═════ Data for review ═════

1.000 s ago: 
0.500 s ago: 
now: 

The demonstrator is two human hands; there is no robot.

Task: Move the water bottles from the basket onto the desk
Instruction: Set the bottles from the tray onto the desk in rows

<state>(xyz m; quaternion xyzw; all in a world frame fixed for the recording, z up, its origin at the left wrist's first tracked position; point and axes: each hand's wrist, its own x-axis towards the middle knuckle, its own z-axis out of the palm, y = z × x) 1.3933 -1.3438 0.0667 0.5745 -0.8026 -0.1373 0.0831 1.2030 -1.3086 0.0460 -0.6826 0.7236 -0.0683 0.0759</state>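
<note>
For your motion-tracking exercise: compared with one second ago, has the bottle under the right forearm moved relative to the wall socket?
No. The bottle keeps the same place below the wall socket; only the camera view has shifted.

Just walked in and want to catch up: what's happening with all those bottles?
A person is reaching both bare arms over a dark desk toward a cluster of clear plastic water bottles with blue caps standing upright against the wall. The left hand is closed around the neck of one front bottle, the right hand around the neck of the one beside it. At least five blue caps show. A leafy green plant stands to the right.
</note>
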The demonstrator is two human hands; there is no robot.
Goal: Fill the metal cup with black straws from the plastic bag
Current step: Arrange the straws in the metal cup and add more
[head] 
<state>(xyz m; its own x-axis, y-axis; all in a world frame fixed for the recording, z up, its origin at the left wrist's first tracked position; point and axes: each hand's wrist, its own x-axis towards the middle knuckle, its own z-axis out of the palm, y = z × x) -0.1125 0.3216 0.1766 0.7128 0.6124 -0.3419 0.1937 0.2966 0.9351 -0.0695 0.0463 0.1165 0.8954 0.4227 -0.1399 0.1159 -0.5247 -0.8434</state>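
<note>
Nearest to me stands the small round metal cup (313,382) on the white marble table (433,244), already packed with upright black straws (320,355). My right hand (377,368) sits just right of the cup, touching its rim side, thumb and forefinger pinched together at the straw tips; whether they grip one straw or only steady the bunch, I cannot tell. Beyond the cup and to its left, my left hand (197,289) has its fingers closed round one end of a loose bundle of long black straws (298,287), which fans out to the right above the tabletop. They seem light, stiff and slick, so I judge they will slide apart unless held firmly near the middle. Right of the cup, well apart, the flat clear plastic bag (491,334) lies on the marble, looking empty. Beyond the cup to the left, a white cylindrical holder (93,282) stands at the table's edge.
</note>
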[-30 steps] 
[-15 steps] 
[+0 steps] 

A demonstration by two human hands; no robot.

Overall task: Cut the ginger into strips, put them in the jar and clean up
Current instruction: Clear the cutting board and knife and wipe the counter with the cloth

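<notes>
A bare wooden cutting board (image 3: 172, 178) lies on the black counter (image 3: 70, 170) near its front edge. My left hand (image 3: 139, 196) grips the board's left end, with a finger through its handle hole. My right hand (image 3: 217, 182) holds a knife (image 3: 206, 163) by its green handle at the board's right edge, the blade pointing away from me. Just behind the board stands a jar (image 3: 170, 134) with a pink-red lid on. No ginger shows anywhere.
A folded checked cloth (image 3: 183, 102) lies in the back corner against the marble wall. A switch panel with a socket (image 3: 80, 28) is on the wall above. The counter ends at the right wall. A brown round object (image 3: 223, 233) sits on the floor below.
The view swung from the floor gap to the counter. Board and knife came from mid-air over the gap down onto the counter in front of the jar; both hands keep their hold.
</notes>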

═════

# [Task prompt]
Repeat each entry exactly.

# [Exercise solution]
1.000 s ago: 
0.500 s ago: 
now: 

The demonstrator is two human hands; there is no robot.

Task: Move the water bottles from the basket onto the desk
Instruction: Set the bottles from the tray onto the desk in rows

<state>(xyz m; quaternion xyzw; all in a world frame fixed for the recording, z up, its origin at the left wrist's first tracked position; point and axes: each hand's wrist, its own x-axis towards the middle knuckle, its own z-axis out of the palm, y = z × x) 1.3933 -1.3438 0.0667 0.5745 -0.8026 -0.1373 0.0831 1.2030 -1.3086 0.0460 -0.6826 0.7236 -0.0683 0.0759</state>
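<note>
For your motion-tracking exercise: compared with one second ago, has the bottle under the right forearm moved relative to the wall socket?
No. The bottle keeps the same place below the wall socket; only the camera view has shifted.

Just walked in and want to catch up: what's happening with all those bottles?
A person is reaching both bare arms over a dark desk toward a cluster of clear plastic water bottles with blue caps standing upright against the wall. The left hand is closed around the neck of one front bottle, the right hand around the neck of the one beside it. At least five blue caps show. A leafy green plant stands to the right.
</note>
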The demonstrator is two human hands; there is no robot.
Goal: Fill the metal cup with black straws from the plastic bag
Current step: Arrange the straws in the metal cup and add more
[head] 
<state>(xyz m; its own x-axis, y-axis; all in a world frame fixed for the recording, z up, its origin at the left wrist's first tracked position; point and axes: each hand's wrist, its own x-axis towards the middle knuckle, its own z-axis out of the palm, y = z × x) -0.1125 0.3216 0.1766 0.7128 0.6124 -0.3419 0.1937 0.2966 0.9351 -0.0695 0.0463 0.1165 0.8954 0.4227 -0.1399 0.1159 -0.5247 -0.8434</state>
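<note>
Nearest to me stands the small round metal cup (313,382) on the white marble table (433,244), already packed with upright black straws (320,355). My right hand (377,368) sits just right of the cup, touching its rim side, thumb and forefinger pinched together at the straw tips; whether they grip one straw or only steady the bunch, I cannot tell. Beyond the cup and to its left, my left hand (197,289) has its fingers closed round one end of a loose bundle of long black straws (298,287), which fans out to the right above the tabletop. They seem light, stiff and slick, so I judge they will slide apart unless held firmly near the middle. Right of the cup, well apart, the flat clear plastic bag (491,334) lies on the marble, looking empty. Beyond the cup to the left, a white cylindrical holder (93,282) stands at the table's edge.
</note>
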[-30 steps] 
[-15 steps] 
[+0 steps] 

A demonstration by two human hands; no robot.

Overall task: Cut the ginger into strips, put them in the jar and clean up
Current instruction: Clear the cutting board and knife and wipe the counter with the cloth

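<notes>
A bare wooden cutting board (image 3: 172, 178) lies on the black counter (image 3: 70, 170) near its front edge. My left hand (image 3: 139, 196) grips the board's left end, with a finger through its handle hole. My right hand (image 3: 217, 182) holds a knife (image 3: 206, 163) by its green handle at the board's right edge, the blade pointing away from me. Just behind the board stands a jar (image 3: 170, 134) with a pink-red lid on. No ginger shows anywhere.
A folded checked cloth (image 3: 183, 102) lies in the back corner against the marble wall. A switch panel with a socket (image 3: 80, 28) is on the wall above. The counter ends at the right wall. A brown round object (image 3: 223, 233) sits on the floor below.
The view swung from the floor gap to the counter. Board and knife came from mid-air over the gap down onto the counter in front of the jar; both hands keep their hold.
</notes>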

With the answer given, the exercise is closed.